# Erwan's amateur accounting stuff

In [5]:
import pandas as pd

private_dir_open = False

file = '/home/erwan/private/finances/compta/BOI.ods'
sheet_name = 'Data'

if private_dir_open:
    data = pd.read_excel(file, engine="odf", sheet_name = sheet_name)
    print(data.tail(3))



### Tests bank statements

It should be possible to specify the format (even several possible formats) explicitly. Parameters:

- encoding
- separator (should be TAB if \t)
- table_first_row 
- column no for: (column nos indexed from 1)
    - col_date
    - col_object
    - col_amount (possibly two cols: cred:deb)
    - col_balance (if no column, absolute cell?)
- decimal_point_char
- date_format_pos_day


NO (The system will use its best guess for anything not specified?)

The UI could propose the detected format config and store it directly in the output file.

## Amount columns

- If single amount column, must be the amount
- If 3 amount columns, then must be cred, deb, balance. check that cred - deb = balance
- If 2 amount columns: if prev balance + amount = current balance then amount, balance; otherwise cred, deb

## About date format

The date format cannot reliably be "guessed" from a date string in all cases, even though the `dateutil` package provides a function for that (see below): in case of an ambiguous date such as 02/03/2024, the function assumes the US format (or maybe uses the locale and by default US locale?).

My approach: assume the date is made of 8 digits 2+2+4 in any order, separated by predefined possible separators (e.g. `/` or `-`). The 4 digits is obviously the year. Between the two 2 digits positions, search across rows if any of the numbers is higher than 12, marking this position as day. If no such luck, raise a warning and assume European format.
 

In [1]:
import dateutil
from dateutil.parser import parse

mydate = parse('02/12/2024')
print(mydate)
mydate = parse('24-12-2024')
print(mydate)
mydate = parse('02/03/2024')
print(mydate)
mydate = parse('21/12/2024')
print(mydate)


2024-02-12 00:00:00
2024-12-24 00:00:00
2024-02-03 00:00:00
2024-12-21 00:00:00


In [30]:
from collections import Counter
import locale
from typing import List
import warnings

potential_date_separators = [ '/', '-' ]
potential_csv_separators = [ ',', '\t', ';' ]
potential_decimal_separators = [ '.', ',' ]


file1 = '0656824Y0321723904987513.tsv'

# data = pd.read_csv(file, 
#                     encoding_errors = 'replace',
#                     on_bad_lines='warn')
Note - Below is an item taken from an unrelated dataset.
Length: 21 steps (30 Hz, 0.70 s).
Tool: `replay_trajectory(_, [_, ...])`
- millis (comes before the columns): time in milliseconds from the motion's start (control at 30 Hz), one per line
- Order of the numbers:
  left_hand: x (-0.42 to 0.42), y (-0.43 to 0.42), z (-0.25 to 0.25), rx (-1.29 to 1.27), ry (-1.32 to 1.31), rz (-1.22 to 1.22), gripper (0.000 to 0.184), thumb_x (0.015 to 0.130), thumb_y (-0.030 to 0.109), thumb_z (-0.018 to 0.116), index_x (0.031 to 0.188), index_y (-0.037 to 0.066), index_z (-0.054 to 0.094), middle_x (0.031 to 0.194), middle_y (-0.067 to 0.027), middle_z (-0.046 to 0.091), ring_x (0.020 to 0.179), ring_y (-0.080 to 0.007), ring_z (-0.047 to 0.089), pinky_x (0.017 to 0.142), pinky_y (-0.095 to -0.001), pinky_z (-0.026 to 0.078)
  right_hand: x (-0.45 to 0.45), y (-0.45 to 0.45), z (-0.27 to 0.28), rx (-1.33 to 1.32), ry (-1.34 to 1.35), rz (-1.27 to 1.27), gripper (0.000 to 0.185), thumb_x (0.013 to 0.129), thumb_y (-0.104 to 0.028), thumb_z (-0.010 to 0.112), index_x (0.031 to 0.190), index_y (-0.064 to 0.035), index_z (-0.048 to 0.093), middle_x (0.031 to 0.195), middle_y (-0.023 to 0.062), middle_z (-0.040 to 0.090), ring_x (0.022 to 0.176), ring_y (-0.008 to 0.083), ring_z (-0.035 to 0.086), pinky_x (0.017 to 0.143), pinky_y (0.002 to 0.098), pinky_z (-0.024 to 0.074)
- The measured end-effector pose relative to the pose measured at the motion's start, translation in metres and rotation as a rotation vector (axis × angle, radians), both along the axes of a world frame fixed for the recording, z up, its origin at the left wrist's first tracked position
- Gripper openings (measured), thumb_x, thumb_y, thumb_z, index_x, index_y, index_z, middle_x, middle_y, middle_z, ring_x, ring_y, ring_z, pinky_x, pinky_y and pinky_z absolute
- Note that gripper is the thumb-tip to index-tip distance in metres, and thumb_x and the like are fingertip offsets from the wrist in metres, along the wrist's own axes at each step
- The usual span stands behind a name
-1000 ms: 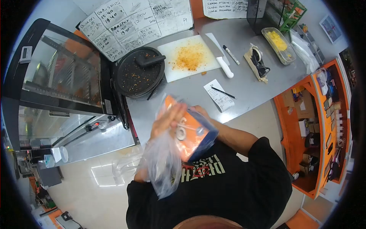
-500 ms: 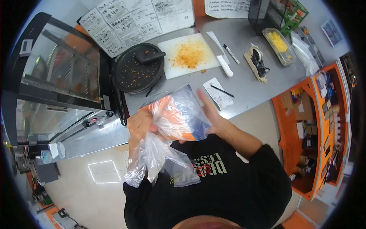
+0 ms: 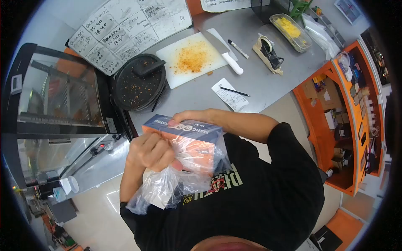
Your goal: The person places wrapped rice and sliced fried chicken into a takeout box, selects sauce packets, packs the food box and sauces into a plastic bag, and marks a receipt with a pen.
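An orange and dark blue cardboard box (image 3: 194,130) sits inside a clear plastic bag (image 3: 163,187), held up in front of my chest. My left hand (image 3: 151,152) is closed in a fist around the gathered plastic at the box's near left side. The loose end of the bag hangs below this fist, with something white showing through it. Across the far top edge of the box lies my right hand (image 3: 190,117), gripping it through the plastic. Some of its fingers are hidden behind the box.
On the metal counter are a round black stone mortar (image 3: 136,90) with a pestle (image 3: 149,68), a white cutting board (image 3: 169,77) with orange crumbs, a knife (image 3: 233,63), a marker (image 3: 238,49), a receipt (image 3: 229,97) under a pen (image 3: 235,91), and a tape dispenser (image 3: 268,54). A glass display cabinet (image 3: 63,92) stands left.
My right hand has gone from spread beside the box to gripping its far edge. The box has turned, so its dark blue lettered face shows on top. My left hand keeps its hold.
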State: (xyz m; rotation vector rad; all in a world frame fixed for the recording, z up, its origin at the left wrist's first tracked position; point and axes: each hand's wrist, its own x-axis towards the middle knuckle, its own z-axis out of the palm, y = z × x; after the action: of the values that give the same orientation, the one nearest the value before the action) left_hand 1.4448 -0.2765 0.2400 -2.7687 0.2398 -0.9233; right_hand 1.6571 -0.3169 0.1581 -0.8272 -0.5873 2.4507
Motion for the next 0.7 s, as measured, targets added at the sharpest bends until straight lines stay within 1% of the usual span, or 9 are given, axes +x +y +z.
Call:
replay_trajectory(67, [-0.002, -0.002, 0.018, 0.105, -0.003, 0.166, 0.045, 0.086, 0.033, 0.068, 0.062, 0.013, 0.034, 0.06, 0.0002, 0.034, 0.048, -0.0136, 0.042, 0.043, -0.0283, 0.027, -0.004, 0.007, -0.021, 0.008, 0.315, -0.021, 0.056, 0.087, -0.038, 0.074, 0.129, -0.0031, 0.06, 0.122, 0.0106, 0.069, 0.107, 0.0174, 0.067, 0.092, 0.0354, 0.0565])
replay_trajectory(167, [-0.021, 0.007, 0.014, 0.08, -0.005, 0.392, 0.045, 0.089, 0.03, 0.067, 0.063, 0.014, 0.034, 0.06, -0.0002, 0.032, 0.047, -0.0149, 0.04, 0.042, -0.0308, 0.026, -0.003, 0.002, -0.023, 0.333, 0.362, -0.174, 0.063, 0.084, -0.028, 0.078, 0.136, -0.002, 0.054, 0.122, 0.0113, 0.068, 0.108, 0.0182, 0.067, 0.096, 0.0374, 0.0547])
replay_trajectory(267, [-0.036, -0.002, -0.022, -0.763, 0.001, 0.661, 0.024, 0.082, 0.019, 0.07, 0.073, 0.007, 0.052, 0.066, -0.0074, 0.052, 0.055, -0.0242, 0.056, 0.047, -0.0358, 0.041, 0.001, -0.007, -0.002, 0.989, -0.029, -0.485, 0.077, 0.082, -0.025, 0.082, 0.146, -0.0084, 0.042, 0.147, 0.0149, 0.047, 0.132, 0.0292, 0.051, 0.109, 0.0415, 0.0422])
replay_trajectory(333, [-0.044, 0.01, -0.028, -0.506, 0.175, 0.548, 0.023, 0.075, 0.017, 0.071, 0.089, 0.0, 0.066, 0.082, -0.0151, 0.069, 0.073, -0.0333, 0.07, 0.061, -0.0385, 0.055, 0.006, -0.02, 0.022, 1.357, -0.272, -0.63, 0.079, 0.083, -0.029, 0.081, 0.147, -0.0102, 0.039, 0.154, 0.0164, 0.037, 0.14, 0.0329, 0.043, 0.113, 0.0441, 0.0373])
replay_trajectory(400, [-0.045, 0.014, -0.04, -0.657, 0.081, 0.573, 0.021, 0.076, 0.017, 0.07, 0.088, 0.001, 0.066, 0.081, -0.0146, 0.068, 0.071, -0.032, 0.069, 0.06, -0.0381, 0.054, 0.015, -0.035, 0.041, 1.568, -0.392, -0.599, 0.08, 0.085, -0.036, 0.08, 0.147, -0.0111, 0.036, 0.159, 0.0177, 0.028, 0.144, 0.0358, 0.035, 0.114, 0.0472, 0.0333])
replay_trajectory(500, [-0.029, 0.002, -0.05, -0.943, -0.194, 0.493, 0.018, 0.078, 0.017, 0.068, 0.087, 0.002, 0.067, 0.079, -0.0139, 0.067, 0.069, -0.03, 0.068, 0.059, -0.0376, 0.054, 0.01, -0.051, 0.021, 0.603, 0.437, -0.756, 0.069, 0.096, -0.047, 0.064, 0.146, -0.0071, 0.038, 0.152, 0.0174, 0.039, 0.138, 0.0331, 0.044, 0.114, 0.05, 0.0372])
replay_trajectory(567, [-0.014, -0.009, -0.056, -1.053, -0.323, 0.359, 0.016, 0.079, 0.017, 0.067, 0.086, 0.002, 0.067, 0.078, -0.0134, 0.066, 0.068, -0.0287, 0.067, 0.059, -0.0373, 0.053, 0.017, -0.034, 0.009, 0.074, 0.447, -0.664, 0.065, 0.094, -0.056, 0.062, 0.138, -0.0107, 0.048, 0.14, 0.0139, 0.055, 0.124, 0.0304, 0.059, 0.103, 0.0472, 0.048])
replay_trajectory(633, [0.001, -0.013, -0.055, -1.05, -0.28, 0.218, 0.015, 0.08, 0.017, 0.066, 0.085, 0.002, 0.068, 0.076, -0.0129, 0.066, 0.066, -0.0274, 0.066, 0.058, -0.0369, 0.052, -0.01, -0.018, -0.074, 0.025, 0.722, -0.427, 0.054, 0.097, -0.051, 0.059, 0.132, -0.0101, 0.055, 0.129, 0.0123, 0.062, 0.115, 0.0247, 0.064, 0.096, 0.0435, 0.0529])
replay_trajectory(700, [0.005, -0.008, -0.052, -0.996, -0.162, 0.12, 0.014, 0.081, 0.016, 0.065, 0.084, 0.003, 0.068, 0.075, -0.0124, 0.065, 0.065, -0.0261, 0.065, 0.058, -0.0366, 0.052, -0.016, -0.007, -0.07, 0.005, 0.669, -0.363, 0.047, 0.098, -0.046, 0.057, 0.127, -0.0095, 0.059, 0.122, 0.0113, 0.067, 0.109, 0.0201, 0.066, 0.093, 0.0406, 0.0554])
# returns (first, length) most likely row indexes of the table
def regular_len_pattern(len_array):
    curr_seq = [0, 1, len_array[0]]
    max_seq = {}
    for i in range(1, len(len_array)):
        if len_array[i-1] == len_array[i]:
            curr_seq[1] += 1
        else:
            if (max_seq.get(curr_seq[2]) is None or curr_seq[1]-curr_seq[0] > max_seq[curr_seq[2]][1]):
                max_seq[curr_seq[2]] = (curr_seq[0], curr_seq[1]-curr_seq[0])
            curr_seq = [i, i+1, len_array[i]]
    # last sequence
    if (max_seq.get(curr_seq[2]) is None or curr_seq[1]-curr_seq[0] > max_seq[curr_seq[2]][1]):
        max_seq[curr_seq[2]] = (curr_seq[0], curr_seq[1]-curr_seq[0])
    longest_n_col = None
    for n_col,(start, l) in max_seq.items():
        if n_col > 2 and l > 3:
            if longest_n_col is None or l > longest_n_col:
                longest_n_col = n_col
    if longest_n_col is None:
        return 0,0
    else:
        return max_seq[longest_n_col][0],max_seq[longest_n_col][1]

def guess_day_position(date_as_string, sep):
    is_day = [ len(item)==2 and item >12 for item in date_as_string.split(sep) ]
    if True in is_day:
        return is_day.index(True)
    else:
        return None


def guess_column_content(value: str):
    # we suppose that a date has exactly 8 digits, two separators
    # an amount/balance has digits with optionally a single comma separator, optionally a minus first char
    # an object is mostly text
    n_digits = [ c.isdigit() for c in value ]
    n_letters = [ c.isalpha() for c in value ]
    if n_letters == 0: 
        if n_digits == len(value):
            return 'amount', None
        seps = set([ c for c in value if not c.isdigit() ])
        if  n_digits + 1 == len(value) and next(iter(seps)) in potential_decimal_separators:
            return 'amount', next(iter(seps))
        if n_digits + 2 == len(value):
            if len(seps == 1) and next(iter(seps)) in potential_date_separators:
                return 'date', guess_day_position(value, next(iter(seps)))
            elif len(seps) == 2 and value[0] == '-':
                other_sep = None
                for sep in seps:
                    if sep != '-':
                        if sep in potential_decimal_separators:
                            other_sep = sep
                if other_sep is not None:
                    return 'amount', other_sep
    return 'text', None


def guess_single_column(table: List[List[str]], col_no: int):
    content_types = [ guess_column_content(row[col_no])[0] for row in table ]
    count_content_types = Counter(content_types)
    if None in count_content_types.keys():
        del count_content_types[None]
    if len(count_content_types) == 1:
        res = content_types[0]
        if res[0] == 'date':
            res = next(x for x in content_types if x[1] is not None)
        return res
    else:
        raise Exception(f'Could not determine the content type in column {col_no+1} in the bank statement file.')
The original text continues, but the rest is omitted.